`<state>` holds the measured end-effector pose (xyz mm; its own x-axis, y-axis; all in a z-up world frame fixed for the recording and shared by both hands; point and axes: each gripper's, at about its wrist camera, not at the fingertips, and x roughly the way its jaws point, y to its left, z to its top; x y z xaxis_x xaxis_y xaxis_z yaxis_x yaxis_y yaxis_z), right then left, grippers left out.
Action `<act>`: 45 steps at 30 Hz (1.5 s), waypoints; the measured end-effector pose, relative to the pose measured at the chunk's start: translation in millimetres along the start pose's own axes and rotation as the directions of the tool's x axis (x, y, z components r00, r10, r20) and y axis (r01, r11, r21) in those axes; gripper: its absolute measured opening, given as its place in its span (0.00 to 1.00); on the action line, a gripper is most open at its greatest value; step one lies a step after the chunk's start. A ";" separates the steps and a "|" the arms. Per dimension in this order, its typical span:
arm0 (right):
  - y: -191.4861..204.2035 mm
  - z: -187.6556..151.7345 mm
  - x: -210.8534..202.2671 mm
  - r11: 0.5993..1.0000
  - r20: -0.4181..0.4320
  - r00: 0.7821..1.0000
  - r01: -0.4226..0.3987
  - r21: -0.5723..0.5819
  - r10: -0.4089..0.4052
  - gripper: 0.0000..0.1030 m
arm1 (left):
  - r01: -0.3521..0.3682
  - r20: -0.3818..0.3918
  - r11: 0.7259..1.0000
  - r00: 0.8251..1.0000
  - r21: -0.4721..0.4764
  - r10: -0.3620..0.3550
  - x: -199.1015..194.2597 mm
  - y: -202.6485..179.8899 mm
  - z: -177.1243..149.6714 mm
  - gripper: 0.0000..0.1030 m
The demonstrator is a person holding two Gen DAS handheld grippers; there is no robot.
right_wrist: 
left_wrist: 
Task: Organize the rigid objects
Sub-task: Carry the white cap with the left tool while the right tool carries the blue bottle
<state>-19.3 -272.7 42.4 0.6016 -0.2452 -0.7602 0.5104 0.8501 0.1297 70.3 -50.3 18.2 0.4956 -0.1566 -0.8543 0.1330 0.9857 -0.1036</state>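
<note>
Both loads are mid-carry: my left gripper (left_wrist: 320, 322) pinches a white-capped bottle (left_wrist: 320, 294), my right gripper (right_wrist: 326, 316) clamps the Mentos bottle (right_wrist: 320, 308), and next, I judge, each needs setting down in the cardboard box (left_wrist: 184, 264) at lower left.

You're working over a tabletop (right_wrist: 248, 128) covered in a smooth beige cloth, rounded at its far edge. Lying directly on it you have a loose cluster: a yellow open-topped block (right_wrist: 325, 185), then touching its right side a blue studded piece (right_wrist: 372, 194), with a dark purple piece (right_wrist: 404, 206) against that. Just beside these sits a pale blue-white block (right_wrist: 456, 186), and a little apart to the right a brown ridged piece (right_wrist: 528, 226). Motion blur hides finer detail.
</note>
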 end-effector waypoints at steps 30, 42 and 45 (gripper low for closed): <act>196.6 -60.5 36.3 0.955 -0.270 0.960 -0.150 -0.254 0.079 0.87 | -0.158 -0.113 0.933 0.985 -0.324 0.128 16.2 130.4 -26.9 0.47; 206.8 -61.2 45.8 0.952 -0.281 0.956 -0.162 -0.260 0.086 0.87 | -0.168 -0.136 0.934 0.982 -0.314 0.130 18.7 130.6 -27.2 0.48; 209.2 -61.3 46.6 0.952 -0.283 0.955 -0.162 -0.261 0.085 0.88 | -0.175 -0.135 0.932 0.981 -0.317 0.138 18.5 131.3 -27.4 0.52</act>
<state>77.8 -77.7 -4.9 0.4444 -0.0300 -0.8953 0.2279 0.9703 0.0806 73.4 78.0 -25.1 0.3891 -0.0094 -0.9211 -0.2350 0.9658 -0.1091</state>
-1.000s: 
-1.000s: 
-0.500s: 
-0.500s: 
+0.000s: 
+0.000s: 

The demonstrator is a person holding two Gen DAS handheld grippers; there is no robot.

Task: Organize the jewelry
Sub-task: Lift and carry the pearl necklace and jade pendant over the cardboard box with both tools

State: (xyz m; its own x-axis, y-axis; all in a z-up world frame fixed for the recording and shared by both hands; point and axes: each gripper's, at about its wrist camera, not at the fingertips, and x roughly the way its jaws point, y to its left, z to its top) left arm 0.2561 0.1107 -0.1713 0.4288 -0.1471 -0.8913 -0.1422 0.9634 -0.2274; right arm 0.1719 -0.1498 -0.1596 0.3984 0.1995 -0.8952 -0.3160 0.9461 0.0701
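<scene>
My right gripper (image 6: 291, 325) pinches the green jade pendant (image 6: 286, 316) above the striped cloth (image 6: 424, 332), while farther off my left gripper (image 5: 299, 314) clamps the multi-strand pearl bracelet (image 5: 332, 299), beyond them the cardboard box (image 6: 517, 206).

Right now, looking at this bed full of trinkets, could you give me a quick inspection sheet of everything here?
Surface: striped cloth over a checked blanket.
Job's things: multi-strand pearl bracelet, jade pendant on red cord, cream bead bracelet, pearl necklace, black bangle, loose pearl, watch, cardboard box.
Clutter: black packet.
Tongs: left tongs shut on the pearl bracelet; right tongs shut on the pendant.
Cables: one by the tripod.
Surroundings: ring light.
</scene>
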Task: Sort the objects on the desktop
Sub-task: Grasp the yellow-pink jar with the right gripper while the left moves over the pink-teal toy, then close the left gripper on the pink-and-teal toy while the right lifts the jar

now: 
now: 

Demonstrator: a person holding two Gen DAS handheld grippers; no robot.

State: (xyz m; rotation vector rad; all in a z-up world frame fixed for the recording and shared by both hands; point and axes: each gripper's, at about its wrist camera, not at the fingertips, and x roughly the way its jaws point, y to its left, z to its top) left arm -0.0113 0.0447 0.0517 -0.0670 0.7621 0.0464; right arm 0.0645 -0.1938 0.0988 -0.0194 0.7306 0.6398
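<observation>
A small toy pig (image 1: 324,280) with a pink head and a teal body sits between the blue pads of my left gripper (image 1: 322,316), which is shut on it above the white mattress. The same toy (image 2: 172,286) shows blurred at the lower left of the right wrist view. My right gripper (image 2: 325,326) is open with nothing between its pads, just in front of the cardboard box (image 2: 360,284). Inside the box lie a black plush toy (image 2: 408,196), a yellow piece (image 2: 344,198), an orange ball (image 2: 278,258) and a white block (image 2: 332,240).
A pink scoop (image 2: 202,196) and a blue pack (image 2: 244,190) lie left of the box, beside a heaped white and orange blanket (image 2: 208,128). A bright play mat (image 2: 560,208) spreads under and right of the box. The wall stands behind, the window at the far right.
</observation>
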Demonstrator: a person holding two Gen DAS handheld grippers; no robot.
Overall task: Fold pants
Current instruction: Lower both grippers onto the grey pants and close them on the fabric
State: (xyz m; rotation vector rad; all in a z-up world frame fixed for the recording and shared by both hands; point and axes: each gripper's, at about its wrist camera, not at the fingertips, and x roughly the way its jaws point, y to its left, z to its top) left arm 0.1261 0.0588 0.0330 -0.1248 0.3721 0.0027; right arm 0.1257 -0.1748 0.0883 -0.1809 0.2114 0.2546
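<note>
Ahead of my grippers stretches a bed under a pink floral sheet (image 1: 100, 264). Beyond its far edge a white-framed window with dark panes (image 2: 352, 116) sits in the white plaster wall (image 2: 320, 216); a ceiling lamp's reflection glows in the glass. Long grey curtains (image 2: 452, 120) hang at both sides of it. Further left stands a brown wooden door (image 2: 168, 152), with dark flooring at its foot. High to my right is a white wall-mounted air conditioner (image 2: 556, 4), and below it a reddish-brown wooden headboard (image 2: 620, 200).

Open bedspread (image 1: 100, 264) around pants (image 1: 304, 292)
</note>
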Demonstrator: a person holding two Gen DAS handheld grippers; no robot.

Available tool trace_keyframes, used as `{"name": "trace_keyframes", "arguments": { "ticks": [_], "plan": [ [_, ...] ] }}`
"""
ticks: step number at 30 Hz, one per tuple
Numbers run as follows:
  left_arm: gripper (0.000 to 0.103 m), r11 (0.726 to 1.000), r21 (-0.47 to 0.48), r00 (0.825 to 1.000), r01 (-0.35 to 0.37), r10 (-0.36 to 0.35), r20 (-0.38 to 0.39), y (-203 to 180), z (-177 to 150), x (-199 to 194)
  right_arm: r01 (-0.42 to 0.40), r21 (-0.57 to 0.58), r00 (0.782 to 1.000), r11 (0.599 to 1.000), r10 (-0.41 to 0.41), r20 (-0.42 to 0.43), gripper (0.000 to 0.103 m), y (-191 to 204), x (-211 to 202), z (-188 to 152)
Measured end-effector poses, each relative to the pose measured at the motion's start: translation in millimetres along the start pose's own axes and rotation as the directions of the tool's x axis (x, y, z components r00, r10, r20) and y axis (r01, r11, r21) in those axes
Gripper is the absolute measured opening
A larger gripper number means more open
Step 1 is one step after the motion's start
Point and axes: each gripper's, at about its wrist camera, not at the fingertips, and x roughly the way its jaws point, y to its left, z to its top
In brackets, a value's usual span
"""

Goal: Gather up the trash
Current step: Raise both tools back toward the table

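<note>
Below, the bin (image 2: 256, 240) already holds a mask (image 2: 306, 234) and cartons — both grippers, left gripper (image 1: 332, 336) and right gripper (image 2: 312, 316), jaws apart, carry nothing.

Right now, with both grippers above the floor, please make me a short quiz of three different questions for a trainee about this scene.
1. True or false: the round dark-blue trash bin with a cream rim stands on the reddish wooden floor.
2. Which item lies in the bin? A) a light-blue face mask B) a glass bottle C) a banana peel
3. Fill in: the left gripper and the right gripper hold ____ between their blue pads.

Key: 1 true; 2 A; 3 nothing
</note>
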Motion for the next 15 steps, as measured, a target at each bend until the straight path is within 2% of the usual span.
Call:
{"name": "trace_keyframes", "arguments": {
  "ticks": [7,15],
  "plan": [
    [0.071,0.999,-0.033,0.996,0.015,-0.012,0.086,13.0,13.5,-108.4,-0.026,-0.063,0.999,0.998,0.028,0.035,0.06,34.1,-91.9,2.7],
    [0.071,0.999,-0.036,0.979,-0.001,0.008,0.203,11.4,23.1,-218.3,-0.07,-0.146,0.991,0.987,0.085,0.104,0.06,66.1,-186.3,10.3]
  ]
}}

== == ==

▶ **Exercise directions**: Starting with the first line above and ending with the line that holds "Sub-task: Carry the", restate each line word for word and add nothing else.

▶ **Reply to the exercise**:
`<state>` holds the measured end-effector pose (xyz mm; its own x-axis, y-axis; all in a z-up world frame fixed for the recording and shared by both hands; point and axes: each gripper's, at about its wrist camera, not at the fingertips, and x roughly the way its jaws point, y to its left, z to its top; x y z xaxis_x xaxis_y xaxis_z yaxis_x yaxis_y yaxis_z), right then left, grippers left out.
Action `<act>`: 45 steps at 30 Hz (1.5 s), waypoints; the measured end-effector pose, relative to the pose measured at the chunk's start: translation in millimetres along the start pose's own axes and rotation as the directions of the tool's x axis (x, y, z components r00, r10, r20) and y axis (r01, r11, r21) in those axes; gripper: its absolute measured opening, given as its place in its span (0.00 to 1.00); on the action line, a gripper is most open at its greatest value; step one lies a step after the chunk's start. A ";" separates the steps and a "|" the arms. Per dimension in this order, its typical span:
arm0 (right):
  - y: -191.4861..204.2035 mm
  - z: -187.6556..151.7345 mm
  - x: -210.8534..202.2671 mm
  - r11: 0.5993..1.0000
  - r20: -0.4181..0.4320
  - r00: 0.7821..1.0000
  - r01: -0.4226..0.3987
  - r21: -0.5723..0.5819
  - r10: -0.4089..0.4052
  - gripper: 0.0000..0.1030 m
arm1 (left):
  - r01: -0.3521..0.3682
  - r20: -0.3818..0.3918
  - r11: 0.7259..1.0000
  - r00: 0.8251..1.0000
  - r21: -0.4721..0.4764
  - r10: -0.3620..0.3550
  - x: -199.1015..194.2597 mm
  - y: -202.6485..179.8899 mm
  - z: -177.1243..149.6714 mm
  - gripper: 0.0000..0.1030 m
The demonstrator is a person holding two Gen DAS handheld grippers; there is no robot.
right_wrist: 
left_wrist: 
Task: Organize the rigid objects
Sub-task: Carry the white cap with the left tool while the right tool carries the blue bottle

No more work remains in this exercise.